A 'gentle' introduction to multiple linear regression

Andrea Osika
Oct 23, 2020
7 min read

For anyone who doesn't know what linear regression is, it's a modeling technique used to illustrate how a dependent variable relates to independent variables. If you ever get confused about dependent and independent variables, use this sentence as I do to navigate:

"(Independent variable) causes a change in (Dependent Variable) and it isn't possible that (Dependent Variable) could cause a change in (Independent Variable)."

A simple linear regression uses linear predictor functions using the dependent variable or X and data collected from an independent variable, or a multiple variables in the case of a multiple linear regression to predict what Y would be using the following equation:

Our goal is to find statistically significant values of the parameters α andβ that minimize the difference between Y and Yₑ.

In the graph below, you can see that just taking the average or mean makes a lousy fit for predicting what Y would be. The orange line, however, depicts the prediction or 'best fit' for how the two variables relate to each other. The reason it's the best fit is that the distance from the blue dots (actual values) to the line is as small as it can be. This difference is called the variance.
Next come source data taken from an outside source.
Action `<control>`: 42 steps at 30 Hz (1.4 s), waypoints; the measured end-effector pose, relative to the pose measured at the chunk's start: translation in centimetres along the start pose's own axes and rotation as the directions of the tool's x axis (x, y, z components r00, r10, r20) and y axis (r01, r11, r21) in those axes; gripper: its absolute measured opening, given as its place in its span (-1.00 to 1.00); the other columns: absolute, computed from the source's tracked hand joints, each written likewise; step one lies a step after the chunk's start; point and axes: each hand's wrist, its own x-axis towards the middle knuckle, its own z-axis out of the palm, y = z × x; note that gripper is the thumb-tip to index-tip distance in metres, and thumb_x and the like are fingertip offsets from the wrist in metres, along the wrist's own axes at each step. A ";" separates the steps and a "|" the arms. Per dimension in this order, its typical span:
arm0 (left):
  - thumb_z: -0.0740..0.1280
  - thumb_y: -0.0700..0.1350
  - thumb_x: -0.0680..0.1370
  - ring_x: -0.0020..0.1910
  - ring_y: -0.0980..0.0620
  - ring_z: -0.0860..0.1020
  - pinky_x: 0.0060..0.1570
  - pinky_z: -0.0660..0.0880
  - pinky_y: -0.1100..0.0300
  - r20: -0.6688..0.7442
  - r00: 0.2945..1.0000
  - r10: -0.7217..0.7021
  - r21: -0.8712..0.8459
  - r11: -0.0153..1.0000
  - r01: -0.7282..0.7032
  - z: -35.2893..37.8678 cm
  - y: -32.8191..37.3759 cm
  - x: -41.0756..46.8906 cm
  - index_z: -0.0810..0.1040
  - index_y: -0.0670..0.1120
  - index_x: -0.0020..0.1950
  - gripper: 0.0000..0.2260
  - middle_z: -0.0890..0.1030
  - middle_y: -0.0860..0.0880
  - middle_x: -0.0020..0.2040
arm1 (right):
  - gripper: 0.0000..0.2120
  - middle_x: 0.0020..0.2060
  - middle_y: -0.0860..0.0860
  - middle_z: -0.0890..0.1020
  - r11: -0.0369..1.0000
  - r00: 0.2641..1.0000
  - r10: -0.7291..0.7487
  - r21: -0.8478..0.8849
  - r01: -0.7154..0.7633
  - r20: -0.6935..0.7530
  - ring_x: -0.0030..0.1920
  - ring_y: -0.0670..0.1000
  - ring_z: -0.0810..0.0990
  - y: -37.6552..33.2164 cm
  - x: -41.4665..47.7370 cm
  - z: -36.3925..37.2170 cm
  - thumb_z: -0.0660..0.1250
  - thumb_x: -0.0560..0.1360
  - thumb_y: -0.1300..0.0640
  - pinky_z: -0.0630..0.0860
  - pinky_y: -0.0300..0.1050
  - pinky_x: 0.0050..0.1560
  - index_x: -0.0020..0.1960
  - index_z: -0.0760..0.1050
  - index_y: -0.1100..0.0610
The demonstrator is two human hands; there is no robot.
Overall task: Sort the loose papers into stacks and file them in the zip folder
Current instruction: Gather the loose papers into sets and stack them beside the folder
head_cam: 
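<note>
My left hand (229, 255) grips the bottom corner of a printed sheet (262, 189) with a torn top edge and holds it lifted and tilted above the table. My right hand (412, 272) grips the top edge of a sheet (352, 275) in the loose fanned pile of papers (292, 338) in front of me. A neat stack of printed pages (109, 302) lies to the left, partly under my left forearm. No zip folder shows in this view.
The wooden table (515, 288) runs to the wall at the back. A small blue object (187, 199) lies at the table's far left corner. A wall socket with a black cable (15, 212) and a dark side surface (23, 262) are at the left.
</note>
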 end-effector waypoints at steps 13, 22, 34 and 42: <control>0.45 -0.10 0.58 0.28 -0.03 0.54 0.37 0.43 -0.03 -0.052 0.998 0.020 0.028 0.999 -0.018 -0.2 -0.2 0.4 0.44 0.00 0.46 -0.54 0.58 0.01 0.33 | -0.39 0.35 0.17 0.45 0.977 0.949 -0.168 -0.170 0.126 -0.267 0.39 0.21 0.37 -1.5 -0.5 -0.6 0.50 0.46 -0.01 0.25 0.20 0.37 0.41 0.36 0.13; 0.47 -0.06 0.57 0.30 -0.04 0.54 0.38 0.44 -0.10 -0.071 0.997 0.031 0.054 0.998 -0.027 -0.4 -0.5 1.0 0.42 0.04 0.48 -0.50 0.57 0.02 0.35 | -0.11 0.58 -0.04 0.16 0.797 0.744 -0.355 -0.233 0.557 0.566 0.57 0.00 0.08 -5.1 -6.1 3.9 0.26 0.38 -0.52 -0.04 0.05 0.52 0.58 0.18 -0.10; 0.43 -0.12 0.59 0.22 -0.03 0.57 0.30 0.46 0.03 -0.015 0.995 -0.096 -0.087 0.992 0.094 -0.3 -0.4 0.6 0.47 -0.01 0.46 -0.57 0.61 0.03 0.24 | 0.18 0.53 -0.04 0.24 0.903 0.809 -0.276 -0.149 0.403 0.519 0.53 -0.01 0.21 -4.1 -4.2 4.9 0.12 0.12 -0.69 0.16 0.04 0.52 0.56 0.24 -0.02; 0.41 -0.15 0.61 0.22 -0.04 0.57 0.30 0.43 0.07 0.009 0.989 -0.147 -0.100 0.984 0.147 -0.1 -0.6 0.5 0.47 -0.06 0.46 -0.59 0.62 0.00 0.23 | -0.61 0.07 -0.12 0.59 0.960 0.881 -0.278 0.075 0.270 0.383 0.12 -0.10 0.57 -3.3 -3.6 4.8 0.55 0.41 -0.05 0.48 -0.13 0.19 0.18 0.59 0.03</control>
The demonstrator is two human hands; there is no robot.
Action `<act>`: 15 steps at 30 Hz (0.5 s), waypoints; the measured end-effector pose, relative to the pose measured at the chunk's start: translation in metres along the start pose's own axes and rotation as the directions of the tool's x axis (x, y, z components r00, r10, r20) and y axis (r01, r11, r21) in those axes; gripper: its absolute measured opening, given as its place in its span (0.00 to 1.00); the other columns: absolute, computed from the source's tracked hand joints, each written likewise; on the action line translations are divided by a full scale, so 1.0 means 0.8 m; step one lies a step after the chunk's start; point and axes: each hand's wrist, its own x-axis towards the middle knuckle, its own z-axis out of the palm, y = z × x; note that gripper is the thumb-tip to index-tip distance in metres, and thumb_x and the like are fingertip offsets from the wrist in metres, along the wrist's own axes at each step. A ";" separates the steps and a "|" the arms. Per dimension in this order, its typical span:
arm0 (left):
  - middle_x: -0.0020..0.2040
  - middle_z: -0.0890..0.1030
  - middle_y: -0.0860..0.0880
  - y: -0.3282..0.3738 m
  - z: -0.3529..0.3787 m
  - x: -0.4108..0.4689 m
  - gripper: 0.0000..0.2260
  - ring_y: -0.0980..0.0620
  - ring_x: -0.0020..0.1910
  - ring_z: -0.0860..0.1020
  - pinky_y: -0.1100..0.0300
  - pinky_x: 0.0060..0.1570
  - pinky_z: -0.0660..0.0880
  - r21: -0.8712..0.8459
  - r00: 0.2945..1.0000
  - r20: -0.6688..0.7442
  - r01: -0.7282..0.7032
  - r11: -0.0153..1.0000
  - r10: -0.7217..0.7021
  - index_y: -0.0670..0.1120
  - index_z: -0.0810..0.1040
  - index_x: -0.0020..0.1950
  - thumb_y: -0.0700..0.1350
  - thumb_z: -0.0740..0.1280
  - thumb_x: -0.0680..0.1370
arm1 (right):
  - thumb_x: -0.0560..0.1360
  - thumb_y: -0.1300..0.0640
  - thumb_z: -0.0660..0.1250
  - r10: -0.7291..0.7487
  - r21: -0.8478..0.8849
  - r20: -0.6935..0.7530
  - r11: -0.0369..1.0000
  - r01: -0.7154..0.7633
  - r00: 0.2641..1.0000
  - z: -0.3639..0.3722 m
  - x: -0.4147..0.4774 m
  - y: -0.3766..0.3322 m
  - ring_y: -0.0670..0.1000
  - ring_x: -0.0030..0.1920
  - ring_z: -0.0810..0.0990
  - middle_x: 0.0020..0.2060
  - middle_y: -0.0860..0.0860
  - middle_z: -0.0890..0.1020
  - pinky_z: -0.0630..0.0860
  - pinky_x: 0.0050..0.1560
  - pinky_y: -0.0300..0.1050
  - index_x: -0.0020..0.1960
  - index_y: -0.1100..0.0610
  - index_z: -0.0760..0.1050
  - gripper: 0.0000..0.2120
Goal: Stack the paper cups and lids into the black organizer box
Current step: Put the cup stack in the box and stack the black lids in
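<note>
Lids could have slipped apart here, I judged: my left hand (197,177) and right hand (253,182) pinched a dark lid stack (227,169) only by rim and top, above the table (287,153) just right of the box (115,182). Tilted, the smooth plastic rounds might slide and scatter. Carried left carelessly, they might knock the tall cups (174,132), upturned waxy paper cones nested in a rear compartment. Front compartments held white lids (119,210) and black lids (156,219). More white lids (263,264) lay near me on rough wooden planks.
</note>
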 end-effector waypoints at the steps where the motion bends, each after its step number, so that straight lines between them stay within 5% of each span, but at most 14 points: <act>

In the case of the graph below, the variance is used to explain how much of the change in weight can be explained by the change in height.

To calculate the total variance, you would subtract the average actual value from each of the actual values, square the results, and add them all together. From there, divide the first sum of errors (explained variance) by the second sum (total variance), subtract the result from one, and you have the R -squared. A value of 1 shows a perfect correlation, a value of 0 shows NONE.

Most real-world scenarios apply to the multiple variable case - think about how many factors impact one single factor. The idea is a straight, predictive line that illustrates how all these factors affect the single, dependent variable... hence the term 'linear'.

We should probably talk about assumptions for linear regression:

1) Linear relationship: The linearity assumptions require that there is a linear relationship between the response variable (Y) and predictor (X). Linear means that the change in Y by 1-unit change in X, is constant. Think orange line from the plot above. That makes sense, right?

2) No Mulitcollinarity - Since you are trying to predict the effect of the independent variables on the dependent variable - if they are correlated, it's bad. If the independent variables are correlated, it means that changes within one variable shift the other. It becomes difficult for the model to clearly estimate the relationship between each variable and the dependent variable independently because the variables change in unison. See how that's a problem?

3) Normal Distribution - The difference between the predicted line and the actual data points needs to be normally distributed. It helps to have normally distributed data going in to the predictive model. You can normalize data if it's not normal - but only if you have to.

This means that there are no outliers: since a linear relationship should exist it means there are no wild cards that could skew the line one way to the left or right. Think if we tried to draw a line through the middle of that data. That one little outlier would drag the line upwards and to the left - a lot.

The easiest way to check for normal distribution is looking... Here are two very common tools to look at distribution. A histogram and a QQ plot. See how perfectly balanced they are?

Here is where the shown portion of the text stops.